Segundo o consultor de Safras & Mercado, Paulo Molinari, diversos fatores determinaram esse cenário de preços firmes, mesmo com a entrada da safrinha. As cotações sustentadas nos portos ao longo do mês, entre R$ 50 a R$ 52 a saca, tiveram reflexo no mercado doméstico. Como aspecto positivo também para os preços, Molinari apontou que houve boa comercialização antecipada. Outro ponto é a indicação de perdas na safrinha no Paraná, Mato Grosso do Sul e São Paulo.
Molinari diz ainda que o produtor está capitalizado e tendendo a uma retenção maior do que o normal da oferta. “O baixo estoque no final da safra de verão exige maiores compras na safrinha por parte dos consumidores”, pondera ainda o consultor. Para completar, há uma sinalização de uma safra de verão discreta em 2021.

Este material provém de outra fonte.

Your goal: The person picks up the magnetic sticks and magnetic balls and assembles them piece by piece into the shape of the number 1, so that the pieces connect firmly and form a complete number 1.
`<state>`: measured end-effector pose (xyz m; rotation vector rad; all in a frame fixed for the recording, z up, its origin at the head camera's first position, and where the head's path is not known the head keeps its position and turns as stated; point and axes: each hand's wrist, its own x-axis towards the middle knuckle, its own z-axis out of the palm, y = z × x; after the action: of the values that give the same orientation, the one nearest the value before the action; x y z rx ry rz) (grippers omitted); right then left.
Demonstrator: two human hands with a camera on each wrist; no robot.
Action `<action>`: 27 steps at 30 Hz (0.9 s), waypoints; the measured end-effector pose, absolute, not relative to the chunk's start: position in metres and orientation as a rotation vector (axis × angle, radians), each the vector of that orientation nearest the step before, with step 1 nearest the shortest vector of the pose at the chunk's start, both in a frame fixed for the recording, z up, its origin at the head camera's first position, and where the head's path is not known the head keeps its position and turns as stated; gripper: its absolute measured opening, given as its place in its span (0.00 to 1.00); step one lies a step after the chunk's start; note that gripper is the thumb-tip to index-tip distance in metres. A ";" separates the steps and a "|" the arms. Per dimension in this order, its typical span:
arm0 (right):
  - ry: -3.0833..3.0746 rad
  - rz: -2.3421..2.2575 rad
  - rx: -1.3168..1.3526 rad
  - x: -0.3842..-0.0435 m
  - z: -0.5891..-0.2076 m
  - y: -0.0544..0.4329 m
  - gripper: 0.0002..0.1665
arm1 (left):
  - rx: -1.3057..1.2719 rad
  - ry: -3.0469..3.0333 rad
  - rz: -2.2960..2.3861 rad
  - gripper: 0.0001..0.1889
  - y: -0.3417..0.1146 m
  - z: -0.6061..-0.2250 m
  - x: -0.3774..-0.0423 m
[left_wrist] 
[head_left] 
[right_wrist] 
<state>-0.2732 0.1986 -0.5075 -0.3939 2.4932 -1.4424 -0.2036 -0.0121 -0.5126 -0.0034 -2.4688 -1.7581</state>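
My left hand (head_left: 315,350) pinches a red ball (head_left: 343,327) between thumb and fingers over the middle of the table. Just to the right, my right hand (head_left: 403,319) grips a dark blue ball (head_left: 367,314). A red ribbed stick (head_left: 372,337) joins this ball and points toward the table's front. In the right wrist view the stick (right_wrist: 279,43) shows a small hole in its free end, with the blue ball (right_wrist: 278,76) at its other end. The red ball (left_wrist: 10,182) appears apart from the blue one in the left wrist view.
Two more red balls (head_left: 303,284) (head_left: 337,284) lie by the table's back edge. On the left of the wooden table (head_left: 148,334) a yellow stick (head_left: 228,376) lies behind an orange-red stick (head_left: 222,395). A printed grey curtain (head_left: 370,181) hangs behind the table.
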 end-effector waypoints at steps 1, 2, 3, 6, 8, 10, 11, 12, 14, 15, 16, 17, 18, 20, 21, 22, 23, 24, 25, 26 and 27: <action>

No balanço de julho, o preço do milho na base de compra no Porto de Paranaguá caiu de R$ 51,30 para R$ 50 a saca, baixa de 2,5%.
Já no mercado disponível, o preço do milho em Campinas/CIF permaneceu estável em R$ 53 a saca de 60 quilos na base de venda no comparativo do fim de junho com o final de julho. Na região Mogiana paulista, o cereal passou de R$ 50 para R$ 51 a saca no comparativo, valorizando no mês 2,0%.

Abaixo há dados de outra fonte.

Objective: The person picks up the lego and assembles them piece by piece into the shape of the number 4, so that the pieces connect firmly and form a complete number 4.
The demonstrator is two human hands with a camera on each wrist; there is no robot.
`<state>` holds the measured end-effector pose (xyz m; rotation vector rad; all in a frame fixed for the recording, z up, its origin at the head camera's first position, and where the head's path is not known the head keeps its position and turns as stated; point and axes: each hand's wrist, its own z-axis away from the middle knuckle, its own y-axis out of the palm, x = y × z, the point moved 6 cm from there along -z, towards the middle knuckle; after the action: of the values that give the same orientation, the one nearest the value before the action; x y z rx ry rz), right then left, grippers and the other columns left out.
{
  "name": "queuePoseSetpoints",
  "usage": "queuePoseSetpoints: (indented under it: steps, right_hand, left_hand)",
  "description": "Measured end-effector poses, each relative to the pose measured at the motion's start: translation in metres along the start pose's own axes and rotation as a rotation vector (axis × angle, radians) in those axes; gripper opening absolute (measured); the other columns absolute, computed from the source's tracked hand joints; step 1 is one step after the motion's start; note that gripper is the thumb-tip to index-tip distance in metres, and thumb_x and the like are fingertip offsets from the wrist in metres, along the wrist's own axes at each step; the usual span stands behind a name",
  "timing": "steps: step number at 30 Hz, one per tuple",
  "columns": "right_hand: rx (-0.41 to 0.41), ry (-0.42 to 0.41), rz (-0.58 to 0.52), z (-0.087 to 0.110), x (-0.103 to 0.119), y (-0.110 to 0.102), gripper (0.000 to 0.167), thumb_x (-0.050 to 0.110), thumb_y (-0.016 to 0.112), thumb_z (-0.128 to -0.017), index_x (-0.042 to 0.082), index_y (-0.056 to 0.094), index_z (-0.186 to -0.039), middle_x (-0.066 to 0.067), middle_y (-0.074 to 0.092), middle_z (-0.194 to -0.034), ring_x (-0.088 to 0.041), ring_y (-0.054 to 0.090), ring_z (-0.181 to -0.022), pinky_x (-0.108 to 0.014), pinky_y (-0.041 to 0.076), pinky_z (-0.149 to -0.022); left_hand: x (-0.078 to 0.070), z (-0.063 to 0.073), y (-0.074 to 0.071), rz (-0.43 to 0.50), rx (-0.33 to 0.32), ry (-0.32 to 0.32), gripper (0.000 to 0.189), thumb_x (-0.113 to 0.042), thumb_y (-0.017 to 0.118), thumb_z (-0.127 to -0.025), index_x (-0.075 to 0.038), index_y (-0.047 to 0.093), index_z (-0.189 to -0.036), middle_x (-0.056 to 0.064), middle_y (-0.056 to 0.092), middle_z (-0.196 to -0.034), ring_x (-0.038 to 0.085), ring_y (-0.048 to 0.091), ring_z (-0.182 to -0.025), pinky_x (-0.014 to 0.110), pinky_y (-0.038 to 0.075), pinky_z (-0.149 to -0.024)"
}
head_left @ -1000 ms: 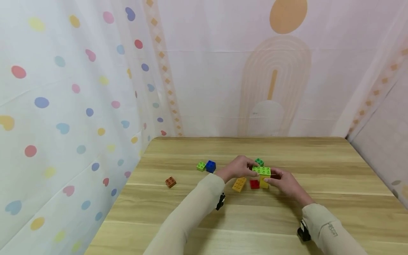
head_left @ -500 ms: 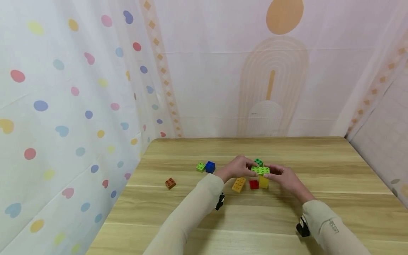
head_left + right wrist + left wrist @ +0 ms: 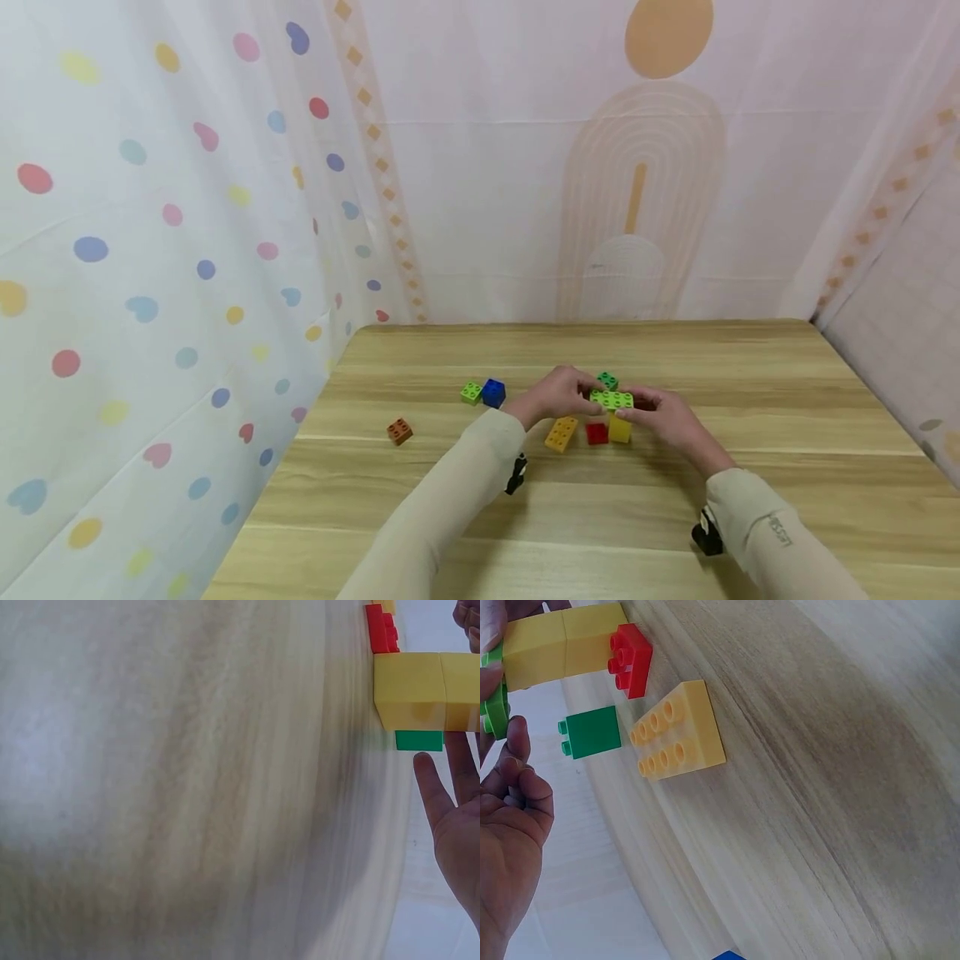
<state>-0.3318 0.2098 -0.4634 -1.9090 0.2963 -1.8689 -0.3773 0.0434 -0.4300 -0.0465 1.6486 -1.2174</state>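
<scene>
A lime green building brick (image 3: pixel 612 400) lies flat on top of a stack of two yellow bricks (image 3: pixel 562 646). At its left end my left hand (image 3: pixel 557 392) pinches it between thumb and fingers. My right hand (image 3: pixel 667 418) holds the right end, thumb in front and fingers behind, close to the top yellow brick. In the right wrist view some right fingers (image 3: pixel 431 780) stretch out beside the stack, and the thumb is out of frame. A red brick (image 3: pixel 597 433) lies against or very near the stack's left side. Behind stands a green brick (image 3: pixel 607 381).
An orange-yellow long brick (image 3: pixel 561 434) lies left of the red one. Farther left are a blue brick (image 3: pixel 493 392), a small lime brick (image 3: pixel 471 392) and a brown brick (image 3: pixel 400 431). The wooden table (image 3: pixel 600 517) meets a patterned curtain (image 3: pixel 487 208) at the back.
My right thumb has moved up from the yellow bricks' side to the lime green brick's edge. The lime green brick shows less of its front side now. My left hand stays nearly still.
</scene>
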Motion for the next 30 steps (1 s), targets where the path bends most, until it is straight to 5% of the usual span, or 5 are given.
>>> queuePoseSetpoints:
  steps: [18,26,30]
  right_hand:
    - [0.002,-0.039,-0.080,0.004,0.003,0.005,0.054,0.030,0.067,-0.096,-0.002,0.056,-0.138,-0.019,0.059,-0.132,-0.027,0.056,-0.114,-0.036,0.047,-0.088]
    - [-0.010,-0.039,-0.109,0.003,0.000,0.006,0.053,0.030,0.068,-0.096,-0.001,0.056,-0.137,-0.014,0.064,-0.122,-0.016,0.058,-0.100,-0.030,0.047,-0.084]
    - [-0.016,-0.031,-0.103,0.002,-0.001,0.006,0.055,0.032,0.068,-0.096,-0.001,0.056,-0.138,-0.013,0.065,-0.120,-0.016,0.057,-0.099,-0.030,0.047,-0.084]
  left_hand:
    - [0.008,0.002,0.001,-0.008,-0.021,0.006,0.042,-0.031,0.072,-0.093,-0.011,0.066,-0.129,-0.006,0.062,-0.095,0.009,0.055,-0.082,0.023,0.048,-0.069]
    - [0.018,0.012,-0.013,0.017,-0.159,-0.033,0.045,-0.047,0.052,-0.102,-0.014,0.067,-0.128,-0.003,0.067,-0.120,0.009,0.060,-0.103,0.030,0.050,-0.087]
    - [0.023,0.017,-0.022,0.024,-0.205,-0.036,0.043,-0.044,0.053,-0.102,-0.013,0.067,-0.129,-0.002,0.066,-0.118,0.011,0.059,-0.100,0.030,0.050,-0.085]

Em Cascavel, no Paraná, no comparativo mensal, o preço avançou no mês de R$ 46 para R$ 47 aa saca na base de venda, alta de 2,2%. Em Rondonópolis, Mato Grosso, a cotação subiu de R$ 37 para R$ 41 a saca, elevação de 10,8%. Já em Erechim, Rio Grande do Sul, houve alta de R$ 52 para R$ 52,50 (+1,0%).
Em Uberlândia, Minas Gerais, a cotações do milho caíram no mês de R$ 49 para R$ 45 a saca, desvalorização de 8,2%. Em Rio Verde, Goiás, o mercado passou de R$ 42 para R$ 43 a saca (+2,4%).